Red snapper in the Gulf of Mexico may actually be rebuilt in our lifetimes. Fishery Managers voted in New Orleans Thursday to accept fishing restrictions and rebuild these sadly depleted fish.
For 6 years, I've been assisting conservationists in the Gulf of Mexico region who were trying to make this happen. Some days were bleaker than others as managers denied the need, and delayed and deferred the actions. But managers finally got serious about rebuilding red snapper this week. If we can win rebuilding for red snapper, then anything is possible. This was a good lead-in to World Ocean Day, and I'm sorry the Carnival kept me too busy to report this on Thursday or Friday.

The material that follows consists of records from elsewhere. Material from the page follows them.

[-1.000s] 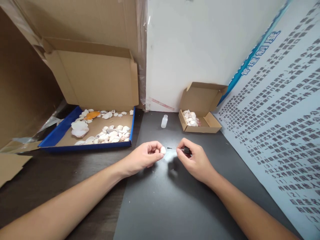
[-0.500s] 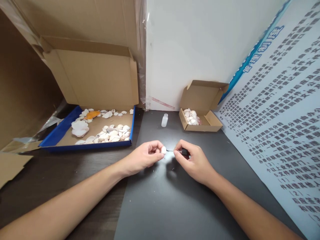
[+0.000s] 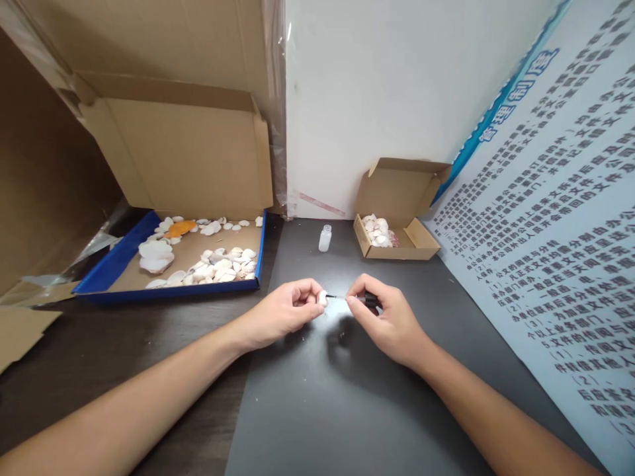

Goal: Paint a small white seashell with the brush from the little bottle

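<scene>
Between thumb and fingers, my left hand [image 3: 292, 307] pinches a small white seashell [image 3: 323, 298]. My right hand [image 3: 380, 314] is closed on the black cap of a thin applicator brush [image 3: 371, 299]. The brush's slim stem points left, and its tip meets the shell's upper edge. Both hands are just above the dark grey mat [image 3: 307, 410]. Beyond them an uncapped small translucent bottle [image 3: 324, 240] stands upright, with whitish contents.
At the left, an open blue-sided box [image 3: 173, 292] holds many shells and an orange one. A smaller cardboard box [image 3: 411, 253] with shells stands at the back right. A white board [image 3: 327, 132] rises behind; a printed sheet [image 3: 555, 251] slants along the right.
The shell has tilted slightly in my left fingers, and the brush tip has shifted to its upper edge. My right hand has moved slightly to the right. The view has shifted a little.
</scene>
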Demonstrator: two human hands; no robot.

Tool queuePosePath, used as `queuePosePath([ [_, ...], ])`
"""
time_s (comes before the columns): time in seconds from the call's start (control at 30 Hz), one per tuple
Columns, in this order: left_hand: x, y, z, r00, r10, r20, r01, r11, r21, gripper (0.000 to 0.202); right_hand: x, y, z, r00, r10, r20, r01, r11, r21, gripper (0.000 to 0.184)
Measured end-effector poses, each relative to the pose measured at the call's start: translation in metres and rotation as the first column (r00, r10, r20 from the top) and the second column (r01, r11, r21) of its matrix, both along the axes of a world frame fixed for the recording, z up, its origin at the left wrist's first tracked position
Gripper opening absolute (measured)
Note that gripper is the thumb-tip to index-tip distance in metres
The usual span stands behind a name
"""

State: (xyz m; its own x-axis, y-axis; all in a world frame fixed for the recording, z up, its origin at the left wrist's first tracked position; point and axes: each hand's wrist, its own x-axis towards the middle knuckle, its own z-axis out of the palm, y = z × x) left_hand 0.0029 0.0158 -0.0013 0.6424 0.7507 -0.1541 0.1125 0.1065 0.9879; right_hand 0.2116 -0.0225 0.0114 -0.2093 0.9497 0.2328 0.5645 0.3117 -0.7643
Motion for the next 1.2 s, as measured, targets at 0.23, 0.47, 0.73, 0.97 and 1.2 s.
queuePosePath([
  [0.23,-0.0002,0.0002,0.0007,1.000,0.002,0.004,-0.002,1.000,0.003,0.027,-0.0024,-0.0007,0.0013,0.999,-0.020,0.031,0.021,1.000,-0.007,0.013],
  [0.47,0.0014,0.0005,0.0013,1.000,0.019,0.013,-0.019,1.000,0.000,0.029,-0.0013,-0.0023,0.0023,0.999,-0.014,0.043,0.012,0.999,0.038,0.014],
  [0.73,0.0007,0.0009,-0.0018,1.000,0.010,0.028,-0.010,1.000,0.001,0.027,-0.0026,-0.0029,0.0029,0.996,-0.034,0.083,0.030,0.998,0.053,0.014],
  [0.97,0.0005,0.0011,0.0006,1.000,0.012,0.021,-0.011,1.000,-0.013,0.031,-0.0036,-0.0041,0.0027,0.998,0.042,0.049,-0.046,0.996,0.077,0.013],
  [1.2,0.0014,-0.0003,0.0043,1.000,0.005,0.026,-0.005,1.000,-0.017,0.029,-0.0043,-0.0026,0.0009,0.998,0.031,0.061,-0.035,0.997,0.069,0.013],
])
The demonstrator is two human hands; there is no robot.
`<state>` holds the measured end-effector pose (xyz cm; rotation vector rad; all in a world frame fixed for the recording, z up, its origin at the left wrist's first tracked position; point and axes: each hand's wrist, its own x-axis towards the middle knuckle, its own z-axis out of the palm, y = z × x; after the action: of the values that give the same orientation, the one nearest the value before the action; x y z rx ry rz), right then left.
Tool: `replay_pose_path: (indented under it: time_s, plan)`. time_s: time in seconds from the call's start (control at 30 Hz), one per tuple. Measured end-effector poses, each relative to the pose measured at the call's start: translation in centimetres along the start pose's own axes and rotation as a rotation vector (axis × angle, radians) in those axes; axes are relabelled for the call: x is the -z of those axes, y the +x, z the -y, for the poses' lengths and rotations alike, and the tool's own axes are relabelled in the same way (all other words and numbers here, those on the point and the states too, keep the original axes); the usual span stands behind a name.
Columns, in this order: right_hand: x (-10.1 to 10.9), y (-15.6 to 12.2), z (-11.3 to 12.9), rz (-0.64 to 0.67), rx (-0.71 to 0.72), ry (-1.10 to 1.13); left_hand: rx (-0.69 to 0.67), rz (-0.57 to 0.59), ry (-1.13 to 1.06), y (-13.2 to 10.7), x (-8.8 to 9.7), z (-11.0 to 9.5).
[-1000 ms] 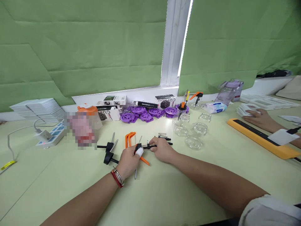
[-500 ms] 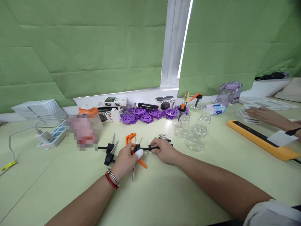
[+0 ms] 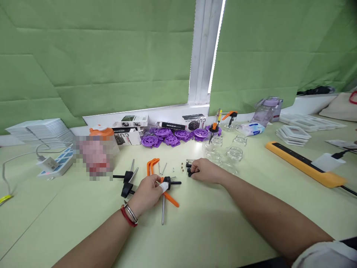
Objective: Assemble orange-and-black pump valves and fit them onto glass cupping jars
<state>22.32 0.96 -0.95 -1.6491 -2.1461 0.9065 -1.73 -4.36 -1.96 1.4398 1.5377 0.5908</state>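
My left hand (image 3: 149, 190) is closed on a small black clamp part (image 3: 168, 182) with a short rod sticking out to the right; a white bandage wraps one fingertip. An orange clamp frame (image 3: 153, 166) and steel rods (image 3: 163, 208) lie around that hand. My right hand (image 3: 205, 170) rests further right on the table, fingers curled over a small black piece (image 3: 189, 172) next to a spring (image 3: 190, 161) and tiny loose bits. Two more black knobs on rods (image 3: 127, 183) lie to the left.
Clear glass jars (image 3: 234, 152) stand just beyond my right hand. Purple wheels (image 3: 173, 136), boxes (image 3: 131, 121) and orange-topped sprayers (image 3: 229, 116) line the back edge. A power strip (image 3: 54, 165) sits left, an orange bar (image 3: 304, 163) and card stacks (image 3: 293, 133) right.
My right hand let go of the black part's rod and moved right to the small black piece by the spring. My left hand keeps the part. The other person's hand left the view.
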Motion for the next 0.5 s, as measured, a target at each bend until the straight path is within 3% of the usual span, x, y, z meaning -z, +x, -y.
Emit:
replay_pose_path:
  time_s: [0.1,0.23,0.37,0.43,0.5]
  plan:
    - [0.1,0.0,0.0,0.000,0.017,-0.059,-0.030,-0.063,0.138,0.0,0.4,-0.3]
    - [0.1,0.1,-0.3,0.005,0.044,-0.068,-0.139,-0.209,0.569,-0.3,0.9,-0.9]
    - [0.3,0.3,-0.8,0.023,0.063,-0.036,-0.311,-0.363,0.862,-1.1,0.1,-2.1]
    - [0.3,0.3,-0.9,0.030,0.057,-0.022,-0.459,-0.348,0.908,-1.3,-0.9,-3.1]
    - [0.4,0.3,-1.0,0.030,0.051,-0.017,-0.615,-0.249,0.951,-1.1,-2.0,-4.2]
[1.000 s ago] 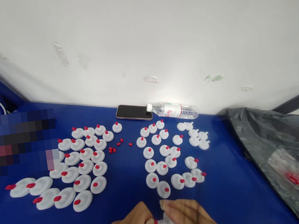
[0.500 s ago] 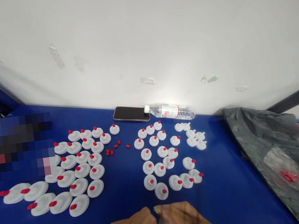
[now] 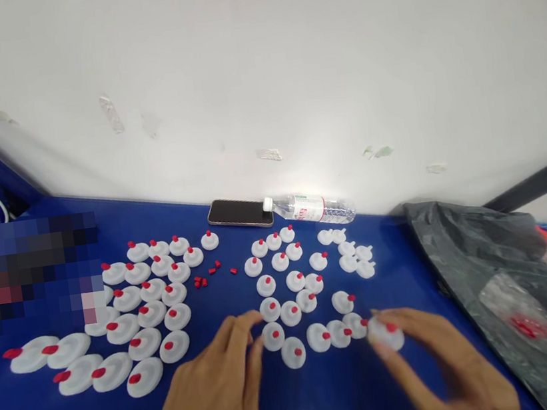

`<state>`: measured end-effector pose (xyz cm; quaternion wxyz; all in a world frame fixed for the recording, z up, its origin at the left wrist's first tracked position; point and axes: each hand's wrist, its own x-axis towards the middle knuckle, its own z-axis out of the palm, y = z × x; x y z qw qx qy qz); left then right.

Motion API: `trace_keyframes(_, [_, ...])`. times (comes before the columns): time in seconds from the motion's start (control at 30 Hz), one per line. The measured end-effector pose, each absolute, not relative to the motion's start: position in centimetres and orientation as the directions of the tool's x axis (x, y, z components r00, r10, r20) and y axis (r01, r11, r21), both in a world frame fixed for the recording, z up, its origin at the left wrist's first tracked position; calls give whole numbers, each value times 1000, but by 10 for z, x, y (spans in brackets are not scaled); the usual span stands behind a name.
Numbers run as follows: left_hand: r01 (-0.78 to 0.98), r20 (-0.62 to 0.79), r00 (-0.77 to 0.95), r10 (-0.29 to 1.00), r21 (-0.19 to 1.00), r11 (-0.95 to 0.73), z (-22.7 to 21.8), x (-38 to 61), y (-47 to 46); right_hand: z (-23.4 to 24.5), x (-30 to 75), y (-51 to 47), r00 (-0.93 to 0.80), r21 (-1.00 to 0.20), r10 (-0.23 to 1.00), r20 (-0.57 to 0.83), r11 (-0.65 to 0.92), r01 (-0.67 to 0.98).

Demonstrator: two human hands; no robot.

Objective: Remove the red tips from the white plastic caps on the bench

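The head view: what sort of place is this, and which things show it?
Probably a workbench for handling small parts: red-capped white discs lie in groups on a blue tabletop, loose red caps lie between groups, and the right hand holds another disc.

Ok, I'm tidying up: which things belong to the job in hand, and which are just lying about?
Job, apparently:
red-tipped white plastic discs
untipped white plastic discs
small loose red caps
clear plastic packet, red contents

Seemingly lying about:
black rectangular phone
clear plastic bottle
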<state>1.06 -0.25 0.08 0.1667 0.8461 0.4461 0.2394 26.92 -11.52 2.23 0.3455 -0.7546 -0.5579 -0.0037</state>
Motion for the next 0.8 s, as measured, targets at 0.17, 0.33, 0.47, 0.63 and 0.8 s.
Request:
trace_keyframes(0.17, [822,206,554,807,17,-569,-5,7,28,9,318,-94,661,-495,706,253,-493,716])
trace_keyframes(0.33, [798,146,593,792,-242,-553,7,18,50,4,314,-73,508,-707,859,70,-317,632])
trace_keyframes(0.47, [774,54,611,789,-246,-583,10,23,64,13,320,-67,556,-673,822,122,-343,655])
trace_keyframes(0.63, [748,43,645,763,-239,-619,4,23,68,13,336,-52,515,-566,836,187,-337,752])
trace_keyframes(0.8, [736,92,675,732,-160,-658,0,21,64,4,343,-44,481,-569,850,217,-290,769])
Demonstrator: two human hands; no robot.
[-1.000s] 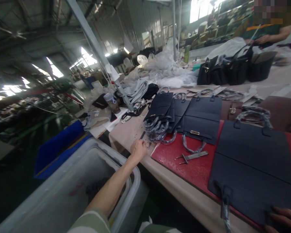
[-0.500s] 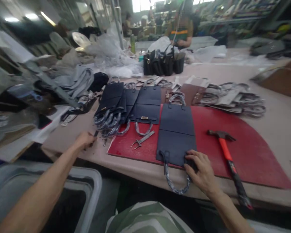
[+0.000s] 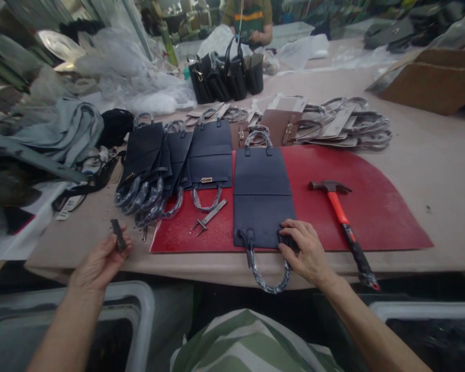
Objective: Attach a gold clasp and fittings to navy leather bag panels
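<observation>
My left hand (image 3: 101,261) hovers at the table's near edge with its fingers pinched on a small dark metal strip (image 3: 118,235). My right hand (image 3: 306,250) presses down on the near right corner of a flat navy bag panel (image 3: 261,194), beside its wrapped handle (image 3: 265,274) that hangs over the edge. The panel lies on a red cutting mat (image 3: 356,212). A metal two-pronged tool (image 3: 209,214) rests on the mat between my hands.
A hammer with an orange handle (image 3: 343,219) lies on the mat right of my right hand. More navy panels (image 3: 166,160) are fanned at the left, finished black bags (image 3: 227,75) stand at the back. Another person (image 3: 250,18) works across the table. Grey bins (image 3: 132,315) sit below the edge.
My left hand has lifted off the table with the small dark strip pinched in its fingers. My view has swung right and down. My right hand stays on the navy panel.
</observation>
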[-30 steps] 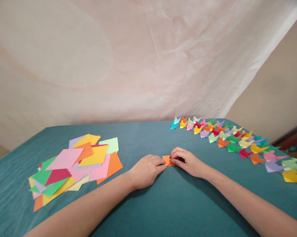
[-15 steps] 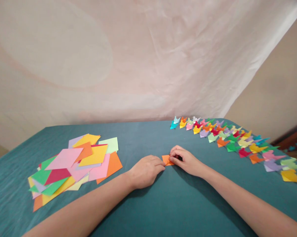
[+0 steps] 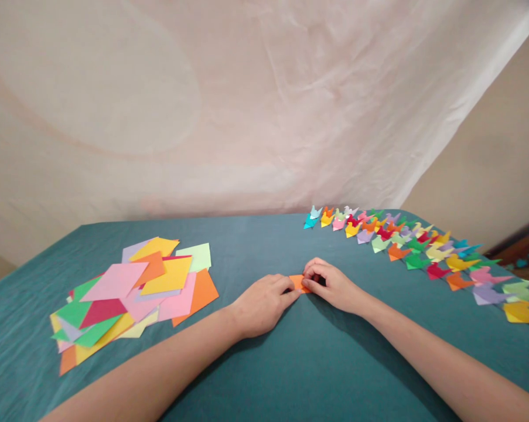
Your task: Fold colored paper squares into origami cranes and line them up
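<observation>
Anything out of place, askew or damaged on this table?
Nothing is damaged or spilled. The only untidy spot is the pile of coloured sheets on the left, fanned and overlapping at mixed angles, while the folded figures on the right sit in rough rows. The left hand and right hand both touch the orange paper.

You've got a table point(image 3: 246, 240) under a teal cloth filling the whole 6 o'clock half of your view, a bit wrinkly toward 8 o'clock. Behind it, from 9 round to 1 o'clock, hangs a big creased pinkish-white sheet point(image 3: 246, 117), basically your backdrop. At 3 o'clock a plain beige wall point(image 3: 501, 152) peeks out past its slanted edge, with a dark wooden strip point(image 3: 516, 247) low down. Light's soft and pretty even.
</observation>
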A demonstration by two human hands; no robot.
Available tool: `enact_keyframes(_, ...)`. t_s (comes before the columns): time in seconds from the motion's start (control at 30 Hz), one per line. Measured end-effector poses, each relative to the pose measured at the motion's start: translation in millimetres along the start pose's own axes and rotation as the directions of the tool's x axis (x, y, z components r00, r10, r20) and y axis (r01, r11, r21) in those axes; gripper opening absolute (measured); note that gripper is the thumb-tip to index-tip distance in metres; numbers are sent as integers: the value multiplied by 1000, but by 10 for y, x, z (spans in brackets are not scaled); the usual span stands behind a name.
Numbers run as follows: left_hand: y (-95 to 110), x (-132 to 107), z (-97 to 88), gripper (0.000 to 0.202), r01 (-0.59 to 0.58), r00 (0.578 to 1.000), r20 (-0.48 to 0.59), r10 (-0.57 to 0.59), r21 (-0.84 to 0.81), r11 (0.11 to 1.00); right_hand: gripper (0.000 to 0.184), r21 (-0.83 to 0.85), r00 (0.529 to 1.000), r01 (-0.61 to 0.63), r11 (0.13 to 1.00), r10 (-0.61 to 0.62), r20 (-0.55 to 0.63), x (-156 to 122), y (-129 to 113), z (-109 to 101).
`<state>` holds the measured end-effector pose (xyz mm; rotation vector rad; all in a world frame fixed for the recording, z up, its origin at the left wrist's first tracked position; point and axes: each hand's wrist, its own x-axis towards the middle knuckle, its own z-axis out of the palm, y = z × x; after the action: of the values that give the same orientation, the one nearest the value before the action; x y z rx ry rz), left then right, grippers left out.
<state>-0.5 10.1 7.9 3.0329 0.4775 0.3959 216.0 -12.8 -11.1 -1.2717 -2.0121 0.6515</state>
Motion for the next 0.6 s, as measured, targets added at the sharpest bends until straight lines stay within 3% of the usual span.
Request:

Success required a lawsuit that we won, and new legislation that toughened laws against overfishing, along with a new IFQ program that reduced the size of the commercial fleet and gave remaining fishermen a clear stake in a better future, so that some commercial fishermen actually supported a 45% reduction in fishing rates. Things have changed so much that the Management Council actually voted UNANIMOUSLY to implement this red snapper rebuilding plan. It's a new day in the Gulf of Mexico.
The Gulf of Mexico shrimp fleet had to take some restrictions also, including a 74% reduction in bycatch from recent levels. I think we'll soon start seeing more red snapper in the Gulf of Mexico...lots more.